● WHAT TO PRODUCE:
Word for word, print out all of the data, omitting every image.

● EXERCISE DATA:
********************

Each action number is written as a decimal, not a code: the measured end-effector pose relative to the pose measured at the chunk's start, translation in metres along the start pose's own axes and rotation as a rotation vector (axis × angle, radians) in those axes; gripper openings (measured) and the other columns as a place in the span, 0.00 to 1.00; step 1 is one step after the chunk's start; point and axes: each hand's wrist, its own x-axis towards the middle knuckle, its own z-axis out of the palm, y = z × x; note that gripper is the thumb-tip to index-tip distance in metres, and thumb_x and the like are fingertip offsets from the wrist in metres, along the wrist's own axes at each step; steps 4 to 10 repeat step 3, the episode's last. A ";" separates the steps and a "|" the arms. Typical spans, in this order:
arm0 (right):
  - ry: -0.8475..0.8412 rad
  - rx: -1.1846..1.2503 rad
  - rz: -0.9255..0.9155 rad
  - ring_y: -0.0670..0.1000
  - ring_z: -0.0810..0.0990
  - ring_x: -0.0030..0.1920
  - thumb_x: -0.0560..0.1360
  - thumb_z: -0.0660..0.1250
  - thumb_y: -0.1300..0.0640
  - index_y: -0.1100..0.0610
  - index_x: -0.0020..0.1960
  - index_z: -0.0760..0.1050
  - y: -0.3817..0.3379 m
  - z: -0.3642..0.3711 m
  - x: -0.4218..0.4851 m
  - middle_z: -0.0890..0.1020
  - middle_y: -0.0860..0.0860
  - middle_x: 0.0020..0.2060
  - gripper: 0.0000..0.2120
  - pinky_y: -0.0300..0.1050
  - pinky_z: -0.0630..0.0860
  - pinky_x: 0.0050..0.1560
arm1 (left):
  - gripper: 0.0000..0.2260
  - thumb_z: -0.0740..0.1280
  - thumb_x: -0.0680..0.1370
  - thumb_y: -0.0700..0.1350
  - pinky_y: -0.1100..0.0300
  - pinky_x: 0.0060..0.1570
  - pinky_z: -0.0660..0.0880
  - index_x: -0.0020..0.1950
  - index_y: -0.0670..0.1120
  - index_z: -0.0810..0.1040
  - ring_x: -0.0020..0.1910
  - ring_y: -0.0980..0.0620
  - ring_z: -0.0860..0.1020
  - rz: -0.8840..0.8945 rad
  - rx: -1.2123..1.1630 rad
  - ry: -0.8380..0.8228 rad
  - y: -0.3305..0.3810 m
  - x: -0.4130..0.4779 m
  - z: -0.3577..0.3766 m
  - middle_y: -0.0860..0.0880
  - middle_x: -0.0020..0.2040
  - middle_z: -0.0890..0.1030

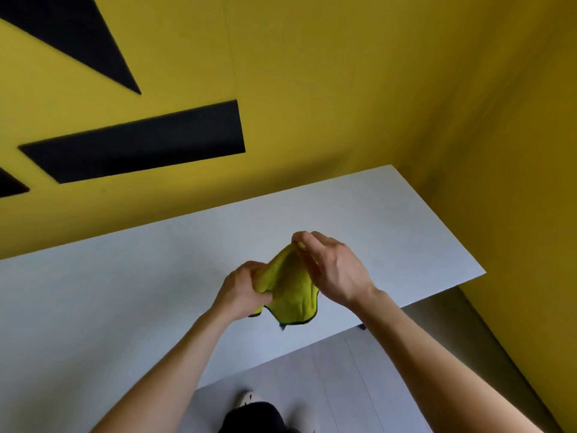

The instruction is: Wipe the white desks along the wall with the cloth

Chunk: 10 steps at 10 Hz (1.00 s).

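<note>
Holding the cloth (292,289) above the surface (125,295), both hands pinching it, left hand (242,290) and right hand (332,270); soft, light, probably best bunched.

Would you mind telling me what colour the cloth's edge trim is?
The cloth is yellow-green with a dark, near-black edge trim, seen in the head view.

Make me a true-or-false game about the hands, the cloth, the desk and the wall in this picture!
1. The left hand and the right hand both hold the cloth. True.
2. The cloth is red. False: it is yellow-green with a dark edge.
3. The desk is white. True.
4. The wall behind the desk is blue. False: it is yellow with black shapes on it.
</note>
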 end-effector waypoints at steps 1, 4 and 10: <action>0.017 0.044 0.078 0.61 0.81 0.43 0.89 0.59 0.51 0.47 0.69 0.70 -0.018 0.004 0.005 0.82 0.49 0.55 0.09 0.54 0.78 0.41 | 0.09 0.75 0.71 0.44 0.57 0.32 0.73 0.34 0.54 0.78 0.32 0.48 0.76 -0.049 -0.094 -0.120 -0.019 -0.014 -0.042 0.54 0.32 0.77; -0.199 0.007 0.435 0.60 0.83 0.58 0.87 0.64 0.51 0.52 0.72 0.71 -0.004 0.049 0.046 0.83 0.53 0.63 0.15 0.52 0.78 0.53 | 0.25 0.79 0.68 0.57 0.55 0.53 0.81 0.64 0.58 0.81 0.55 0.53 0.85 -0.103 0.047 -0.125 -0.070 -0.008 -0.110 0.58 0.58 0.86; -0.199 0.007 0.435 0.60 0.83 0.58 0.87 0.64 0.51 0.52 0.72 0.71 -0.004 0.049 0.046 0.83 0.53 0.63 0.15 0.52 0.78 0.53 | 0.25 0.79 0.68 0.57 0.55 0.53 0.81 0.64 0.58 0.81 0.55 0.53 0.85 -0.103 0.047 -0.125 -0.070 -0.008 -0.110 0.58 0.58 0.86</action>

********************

● RESULT OF THIS TASK:
Each action number is written as a decimal, not a code: the measured end-effector pose relative to the pose measured at the chunk's start, translation in metres along the start pose's own axes and rotation as a rotation vector (axis × angle, radians) in those axes; gripper openings (measured) and the other columns as a place in the span, 0.00 to 1.00; step 1 is one step after the chunk's start; point and axes: each hand's wrist, its own x-axis towards the middle knuckle, its own z-axis out of the palm, y = z × x; note that gripper is the thumb-tip to index-tip distance in metres, and thumb_x and the like are fingertip offsets from the wrist in metres, along the wrist's own axes at each step; steps 4 to 10 repeat step 3, the episode's last. A ";" separates the steps and a "|" the arms. Typical spans, in this order:
arm0 (right):
  - ry: -0.8475..0.8412 rad
  - rx: -1.1846..1.2503 rad
  - rz: -0.9255..0.9155 rad
  - ring_y: -0.0670..0.1000
  - ring_z: -0.0810..0.0990
  - ring_x: -0.0030..0.1920
  - thumb_x: -0.0560..0.1360
  - thumb_z: -0.0660..0.1250
  - thumb_y: -0.1300..0.0640
  - index_y: -0.1100..0.0610
  - index_x: -0.0020..0.1960
  - index_z: -0.0760..0.1050
  - y: -0.3817..0.3379 m
  - z: -0.3642..0.3711 m
  - x: -0.4218..0.4851 m
  - middle_z: -0.0890..0.1020
  - middle_y: -0.0860..0.0860
  - middle_x: 0.0020..0.2060
  - gripper: 0.0000..0.2120
  - pinky_y: -0.0300..0.1050
  - pinky_z: -0.0630..0.0860
  - pinky_x: 0.0050..0.1560
arm1 (left):
  - gripper: 0.0000..0.2260
  - thumb_z: -0.0740..0.1280
  - thumb_x: -0.0680..0.1370
  - thumb_y: -0.0700..0.1350
  - pinky_y: -0.1100..0.0300
  - pinky_x: 0.0060..0.1570
  - pinky_z: -0.0660..0.0880
  - index_x: -0.0020..0.1950
  - index_y: -0.0670..0.1120
  - index_z: -0.0810..0.1040
  - ring_x: -0.0020..0.1910
  - ring_y: -0.0980..0.0620
  - ring_z: -0.0860..0.1020
  - rz: -0.8840..0.8945 rad
  - rx: -1.2123..1.1630 rad
  - ry: -0.8380..0.8228 rad
  - y: -0.3305..0.3810 m
  - x: -0.4130..0.4779 m
  - z: -0.3577..0.3766 m
  - middle_y: -0.0860..0.0880
  - middle_x: -0.0020..0.2040
  - middle_z: -0.0890..0.1030


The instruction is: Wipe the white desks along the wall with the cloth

Chunk: 10 steps at 10 Hz (1.00 s).

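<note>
Holding the cloth (292,289) above the surface (125,295), both hands pinching it, left hand (242,290) and right hand (332,270); soft, light, probably best bunched.

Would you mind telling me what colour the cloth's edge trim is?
The cloth is yellow-green with a dark, near-black edge trim, seen in the head view.

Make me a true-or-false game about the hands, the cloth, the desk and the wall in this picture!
1. The left hand and the right hand both hold the cloth. True.
2. The cloth is red. False: it is yellow-green with a dark edge.
3. The desk is white. True.
4. The wall behind the desk is blue. False: it is yellow with black shapes on it.
</note>
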 end-effector waypoints at steps 1, 4 and 10: <action>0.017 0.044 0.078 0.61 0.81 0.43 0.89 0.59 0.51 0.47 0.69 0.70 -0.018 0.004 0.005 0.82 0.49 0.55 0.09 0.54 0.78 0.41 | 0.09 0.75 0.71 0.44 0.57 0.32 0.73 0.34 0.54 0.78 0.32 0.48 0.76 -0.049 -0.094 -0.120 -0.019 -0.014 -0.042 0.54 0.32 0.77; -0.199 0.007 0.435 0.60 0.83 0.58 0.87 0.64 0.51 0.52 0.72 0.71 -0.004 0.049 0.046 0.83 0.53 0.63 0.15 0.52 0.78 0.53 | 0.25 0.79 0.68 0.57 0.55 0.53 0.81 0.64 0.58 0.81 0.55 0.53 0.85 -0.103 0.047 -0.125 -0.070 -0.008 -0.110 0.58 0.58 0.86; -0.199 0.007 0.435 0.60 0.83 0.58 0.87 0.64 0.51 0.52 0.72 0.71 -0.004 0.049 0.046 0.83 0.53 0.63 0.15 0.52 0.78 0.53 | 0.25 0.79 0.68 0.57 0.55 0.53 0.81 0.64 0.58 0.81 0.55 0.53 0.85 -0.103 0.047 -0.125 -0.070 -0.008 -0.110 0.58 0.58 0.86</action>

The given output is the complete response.